A complaint is first reviewed by a member of the Judicial Conduct Committee. A complaint can be dismissed when it is clearly frivolous or does not fall within the mandate of the Council. In roughly half of cases, the complaint is studied in more detail and the judge in question, as well as judge’s chief justice, are sent a copy of the complaint and asked for their comments. The complaint is often resolved at this stage, with an appropriate letter of explanation to the complainant.

If the complaint cannot be resolved at that stage, the file can be referred to a Panel of up to five judges for further review. When a Panel concludes that the complaint has merit but is not serious enough to move to the next stage (a formal hearing by an Inquiry Committee) then the Panel may close the file with an expression of concern, or may recommend counselling or other remedial measures.

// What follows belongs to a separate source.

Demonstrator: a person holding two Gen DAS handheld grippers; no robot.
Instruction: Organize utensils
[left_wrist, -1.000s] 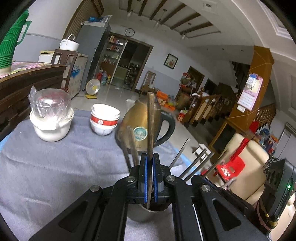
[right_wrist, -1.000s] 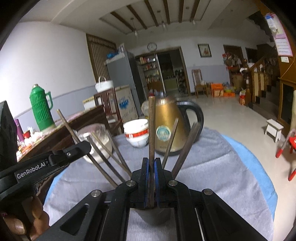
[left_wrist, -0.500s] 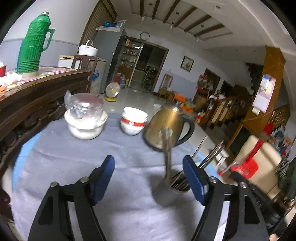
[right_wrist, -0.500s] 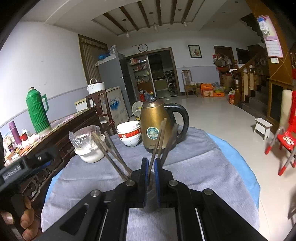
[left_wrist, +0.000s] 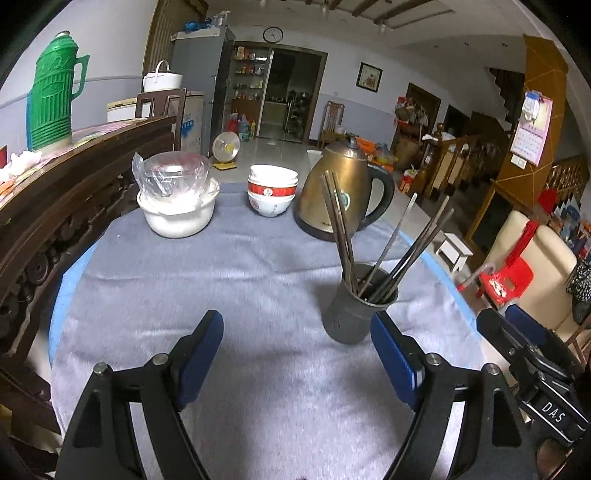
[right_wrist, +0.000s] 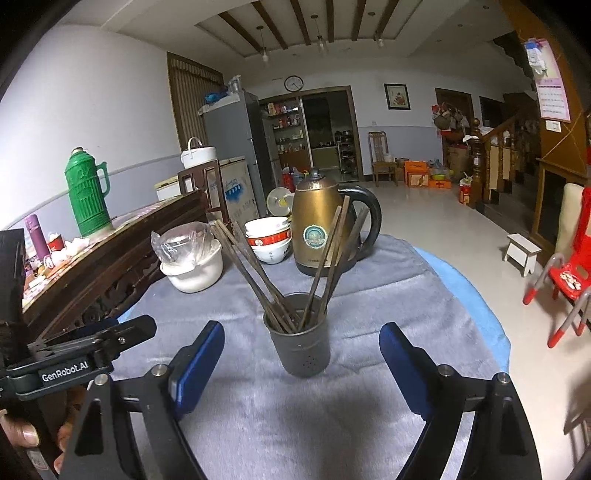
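Your left claw (left_wrist: 297, 354) stands wide apart with nothing between its blue pads (left_wrist: 201, 354), angled down over the counter's (left_wrist: 221, 266) near edge. Your right claw (right_wrist: 301, 363) has just been opening and now gapes equally wide, empty, tilted down toward the counter's middle. Your left hand's fingers (right_wrist: 26, 432) wrap its handle at the right view's lower left corner.

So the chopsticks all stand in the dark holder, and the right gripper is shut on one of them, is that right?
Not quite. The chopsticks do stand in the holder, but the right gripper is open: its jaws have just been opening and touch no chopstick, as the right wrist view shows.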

When the complaint may be serious enough to warrant the judge’s removal, the Panel can recommend that the Council establish an Inquiry Committee. After completing its investigation, an Inquiry Committee reports its findings to the Canadian Judicial Council. The Council then decides whether or not to recommend to the Minister of Justice of Canada that the judge be removed from office. In accordance with the provision of Canada’s Constitution, a judge may be removed from office only after a joint resolution by Parliament.